2015 has been a year of some ups and mostly downs in the economic spectrum. From China’s devaluation of their currency, the yuan, to the Federal Reserve finally hiking interest rates, this is not a year that has been short of monumental events. However, overall, it has to be proclaimed that the majority of economic headlines have been negative, with concerns about the global economy, amidst the August stock market plunge, running rampant. Though some see the 25 basis point hike of interest rates as a signal of confidence in the US economy, these signals have been few and far between. In that vein, let’s hope that 2016 brings more encouraging news about the global economy in general.
Oil has taken a battering like no other in 2015. It seems that, even now, oil prices are hitting new lows every day, sending stock prices to the floor with them. In the past few years, US domestic production of oil has nearly doubled, sending supply skyrocketing and prices dropping. With a renewed global emphasis on climate change (as shown by the Paris deal), demand for oil and other fossil fuels is slowly but surely dropping, with no bottom in sight. Saudi Arabia and OPEC have also not been able to keep their heads down and cut production, leading to a price war between the US and OPEC. From afar, it does not seem that this is going too well for the Saudis, with them and 5 other Gulf states having to introduce VAT for the first time to balance their books. Attempts at diversification have evidently failed, and with Saudi Arabia not really being a booming tourist hub, revenues are falling dramatically. Already, more than $70 billion has been wiped from their financial reserves.
Regardless of global concerns, it has to be espoused that 2015 was the year of Narendra Modi and India. India became the big country with the fastest economic growth in the world, overtaking their fierce rivals, China. Assuming no horrendous results reported for the second half of this financial year, this status will remain, cementing Modi’s nation as a global superpower. It could be argued that the best news for India was that net foreign direct investment increased again, from $15.8 billion in the first half of the last financial year to $17 billion this year. This is a fantastic signal for the country as a whole, as it means that people the world over are finally seeing India’s gargantuan growth potential, and seeing her as something worth investing in. One of the main focuses of Narendra Modi, while in power, has been to increase India’s global presence. As such, this news, along with his frequent meetups with leaders such as Vladimir Putin and David Cameron, confirms his progress in this regard.
When China devalued the yuan in August, financial markets were sent tumbling. Falls by hundreds of points each day were becoming common, with the moves seeming never ending in their ferocity and negativity. As China moves towards an era of economic stabilisation, economic growth has stalled significantly, coming as a shock to some investors. With Beijing wanting to make the economy more consumer spending driven, rather than export driven, the devaluation could be seen as an indicator that China’s economy is not as strong as once thought. Primarily, weak exports and falling financial reserves were the reasons for the shock move.

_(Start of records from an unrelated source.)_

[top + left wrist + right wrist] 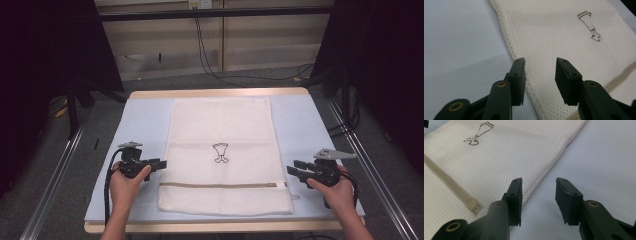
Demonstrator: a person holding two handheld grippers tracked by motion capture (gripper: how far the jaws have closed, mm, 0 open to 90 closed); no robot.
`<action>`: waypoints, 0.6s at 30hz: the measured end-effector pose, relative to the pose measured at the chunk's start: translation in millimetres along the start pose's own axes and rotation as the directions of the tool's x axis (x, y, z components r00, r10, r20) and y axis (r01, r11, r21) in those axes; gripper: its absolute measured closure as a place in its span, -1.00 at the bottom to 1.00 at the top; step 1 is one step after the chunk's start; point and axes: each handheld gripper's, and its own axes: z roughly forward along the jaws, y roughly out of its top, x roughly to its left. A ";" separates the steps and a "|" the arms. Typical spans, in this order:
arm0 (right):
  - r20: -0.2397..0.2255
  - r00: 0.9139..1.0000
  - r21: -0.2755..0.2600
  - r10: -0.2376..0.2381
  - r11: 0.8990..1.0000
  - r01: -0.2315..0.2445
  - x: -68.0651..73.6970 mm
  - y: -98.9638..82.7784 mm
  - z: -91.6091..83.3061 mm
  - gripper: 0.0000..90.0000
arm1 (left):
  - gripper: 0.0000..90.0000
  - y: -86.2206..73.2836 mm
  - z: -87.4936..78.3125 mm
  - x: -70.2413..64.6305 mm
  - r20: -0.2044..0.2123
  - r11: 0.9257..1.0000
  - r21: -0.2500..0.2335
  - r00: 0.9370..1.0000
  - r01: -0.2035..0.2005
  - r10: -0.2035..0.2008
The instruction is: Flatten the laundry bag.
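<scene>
I hold one hand-held gripper in each hand, and both are low over the surface (145, 112), which is covered with a pale blue sheet. Between them lies a cream mesh laundry bag (222, 150), flat on the sheet.

My left hand-held gripper (162, 163) is released: in the left gripper view its jaws stand apart with nothing pressed between them. The left edge of the mesh laundry bag (574, 42) runs just in front of and under the gap, so one jaw is over the blue sheet and the other is over the mesh. I cannot tell whether the tips touch the fabric. Beyond this gripper, further on the bag, there is a small dark printed emblem (590, 26). The zipper (621, 76) passes beside the jaw that is over the mesh.

My right hand-held gripper (291, 169) is released too. In the right gripper view its jaws are apart and empty. The right edge of the bag (506, 157) is just beside the jaw nearest the bag, and the other jaw is over the bare blue sheet. The end of the zipper (472, 205) lies close to that nearer jaw, and the emblem (479, 133) is farther away, across the mesh.

In the high view, both grippers point inward toward the bag, at the level of the zipper (222, 185).
</scene>
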 end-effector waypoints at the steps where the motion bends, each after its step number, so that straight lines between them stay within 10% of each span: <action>1: -0.001 1.000 0.026 -0.001 1.000 0.001 2.6 0.3 6.0 0.27 | 0.28 -0.1 1.1 -0.5 -0.005 1.000 0.003 1.000 -0.003 0.003; 18: 0.010 0.999 0.124 -0.032 0.992 0.031 18.8 4.8 28.4 0.76 | 0.53 -10.3 11.7 -3.8 -0.037 0.999 0.052 0.999 0.012 -0.010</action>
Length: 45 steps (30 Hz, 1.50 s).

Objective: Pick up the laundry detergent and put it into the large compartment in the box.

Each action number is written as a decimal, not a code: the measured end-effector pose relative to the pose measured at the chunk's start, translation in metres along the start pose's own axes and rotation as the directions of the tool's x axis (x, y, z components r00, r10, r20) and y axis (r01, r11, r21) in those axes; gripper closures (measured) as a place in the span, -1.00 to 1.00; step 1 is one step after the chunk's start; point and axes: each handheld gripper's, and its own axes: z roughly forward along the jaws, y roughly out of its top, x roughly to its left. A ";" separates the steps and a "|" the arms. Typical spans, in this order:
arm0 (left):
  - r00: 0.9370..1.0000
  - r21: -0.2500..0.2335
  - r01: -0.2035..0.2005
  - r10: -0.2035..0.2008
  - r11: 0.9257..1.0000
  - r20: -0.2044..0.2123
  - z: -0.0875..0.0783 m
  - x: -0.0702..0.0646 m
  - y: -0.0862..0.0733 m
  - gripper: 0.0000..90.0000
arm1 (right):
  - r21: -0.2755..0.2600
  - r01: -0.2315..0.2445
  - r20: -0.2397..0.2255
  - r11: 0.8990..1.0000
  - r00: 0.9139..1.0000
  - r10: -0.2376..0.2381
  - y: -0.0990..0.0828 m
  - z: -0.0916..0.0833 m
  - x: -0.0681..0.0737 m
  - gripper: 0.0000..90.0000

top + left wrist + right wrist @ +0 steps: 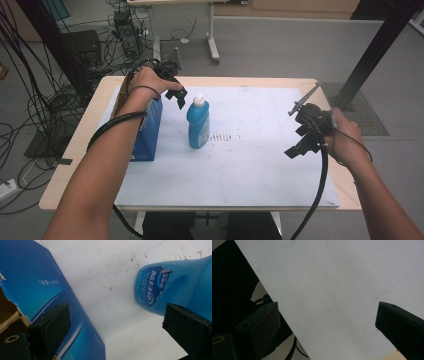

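A blue detergent bottle (198, 124) with a white cap stands upright on the white sheet, left of centre. A blue cardboard box (148, 131) with a torn open top stands just left of it. My left gripper (179, 96) hangs open above the gap between box and bottle, jaws pointing down. In the left gripper view the bottle (172, 287) lies on the right and the box (37, 290) on the left, with nothing between the jaws. My right gripper (300, 145) hovers open over the right part of the sheet, holding nothing.
The white sheet (250, 165) covers a wooden table (75, 165). Cables and equipment (100, 45) clutter the floor at the back left. A black post (372, 50) rises at the back right. The right gripper view looks down on the sheet's front edge (287, 322).
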 end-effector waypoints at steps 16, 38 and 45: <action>1.000 -0.023 0.002 -0.002 1.000 0.018 -0.005 0.002 -0.004 -0.81 | -0.003 0.001 -0.004 1.000 1.000 -0.001 0.002 0.002 -0.002 -0.89; 1.000 -0.073 -0.029 0.030 0.997 0.009 -0.048 -0.017 -0.008 -0.81 | -0.005 0.014 -0.002 1.000 1.000 -0.014 0.002 0.002 -0.002 -0.89; 0.999 -0.090 -0.047 0.048 0.995 0.004 -0.067 -0.025 -0.011 -0.81 | -0.002 0.017 -0.004 1.000 1.000 -0.017 0.002 0.001 -0.001 -0.89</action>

Chinese policymakers also wanted their currency to become a part of the IMF’s reserve basket, which the renminbi achieved December this year, coming as one of only a few positive signs for China.
The year has not been kind to Greece. In 2015, Greece received its third financial bailout in five years, saving their economy from complete and utter collapse. Against the wishes of the incumbent Greek Prime Minister Alexis Tsipras, the terms of the deal included heightened austerity measures and economic reform. However, the handing over of the $2.3 billion bailout has not been smooth, with some disagreements having prevented the full sum being paid out immediately. To combat the crisis, Tsipras introduced capital controls on the amounts of money one could withdraw from banks. For a short period of time, Greeks could only withdraw €60 each day, indicative of how far the creator of democracy has fallen. Some still believe that a “Grexit” is the way to go for Greece, in which they would leave the Eurozone and reinstate their old currency, the drachma. As yet, however, a Grexit has failed to materialise.
Last but not least, we come to the US central bank (The Federal Reserve)’s hiking of interest rates. The September rates decision was one of the most awaited in financial history, but however, concerns about China meant that the rate hike had to wait another 3 months. The tightening of monetary policy by the Fed happened December this year, sending markets shooting on a rare wave of optimism. They hiked rates for the first time in nearly a decade as nearly all of their economic targets had been met, apart from, primarily, the inflation one. Now, America will turn to the slow but steady process of economic normalisation, with interest rates projected to normalise again in the next few years, leaving the near zero levels which they have held since the 2008 financial crisis. The impacts that this will have on the average American are higher mortgage rates, and a higher rate of return on safe financial investments. It is fair to say that this is the bang that the year of 2015 rightfully should have ended on. Let’s hope that 2016 will be just as eventful, but a bit more economically positive. For now, I wish all my readers a Happy New Year!